Yaksi Andrade has gone back and forth working six month contracts for Amazon and Microsoft. With a background in finance, she is pursuing her bachelors in digital design from Seattle U after previously working as a student at the Art Institute of Seattle before it closed down.

“The people I’ve met personally [at Microsoft], they are all about what’s new, what can I bring up that hasn’t already been put on the table? And they do try to find new concepts, new inspiration, from either museums or people or other countries if they have to” Andrade said. Andrade has been able to hone her talent for multiple contractors, and now as a digital design student she is working to create an identifiable brand.

Lundgren has built a portfolio of transforming buildings set for demolition and providing them a new creative purpose, whether that be a peep-show joint turned quasi- contemporary art gallery, or an eye clinic turned art therapy space, these projects provide derelict buildings with a new life, if only for a selective time. Now working on a Swedish property, Lundgren has another game plan.

“The arrangement of Swedish hospital is that I will be the last tenant in the event this building gets torn down,” Lundgren said. “My hope is that we’re a building so gorgeous and so culturally important that Swedish recognizes that its the best use is to keep it the way that it is [as a museum].I think just having five years in order to prove that is all I can ask it’s a proof of concept.”

Cynthia Brothers, the founder of Vanishing Seattle, a popular Instagram account with over 30,000 followers, profiles businesses in jeopardy of “vanishing” due to the rapid expansion and repurposing of classic Seattle neighborhoods, entertainment venues and restaurants.

“It was kind of just out of this personal need to take pictures and document and write about a lot of places around me that were disappearing at what seemed like a pretty rapid accelerated rate,” Brothers said. “Obviously, that…is nothing new. The city’s been founded on things like displacement. And, you know, this is us taking over people’s land, you know, starting with Coast Salish People.”

Her first post, detailing Filipino restaurant and drag performance venue, Iney’s, a Beacon Hill mainstay that was set to close in early 2016, sparked what would become @vanishingseattle.

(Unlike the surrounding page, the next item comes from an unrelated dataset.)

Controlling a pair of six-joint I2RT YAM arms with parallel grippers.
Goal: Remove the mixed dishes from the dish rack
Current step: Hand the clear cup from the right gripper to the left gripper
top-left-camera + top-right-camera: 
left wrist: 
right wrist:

“These aren’t places where there’s not a need for them to exist and they don’t have communities attached to them that are actively supporting and supported by them,” Brothers said. “So what’s wrong with this system or the conditions and incentives that’s making this happen or allowing it?”

Like the MoM, Brothers’s activism does not happen in a vacuum. Users are able to write in, suggest tips and act as an extension of the project on their own.

“I don’t think it should be just like limited to the perspective of me and curated just by me,” Brothers said.

Now, Brothers features small businesses, speaks at community events and is debuting a film series with a local film making team that highlights family-owned and cultural establishments in the Seattle area.

“Whether it’s policy, whether it’s market forces, and just like the value that we place on certain things over others, like a value placed on realizing capital, or on property, or investments, on development—this is over things like arts and culture and community and all the people attached to these places,” Brothers said. “It just makes me think like where are we headed?”

In the case of an Instagram account curating daily posts on the rapidly changing and shrinking cultural and historical sites in Seattle, and with new experimental galleries resurrected from old Swedish doctor’s offices, the larger questions lead to answers, or at the very least: action.

“I feel like supporting art is the most important thing you can do, especially for the city soul and I think that we’re in a chapter in Seattle history where in five years from now we won’t be able to even make that fight,” Lundgren said. “I feel like this is the time to make that stand and we are either going to be a city that increasingly has less and less art every year and less and less artists because they can’t afford to live here, because people don’t value it because people don’t support it. Or we can try to turn that around.”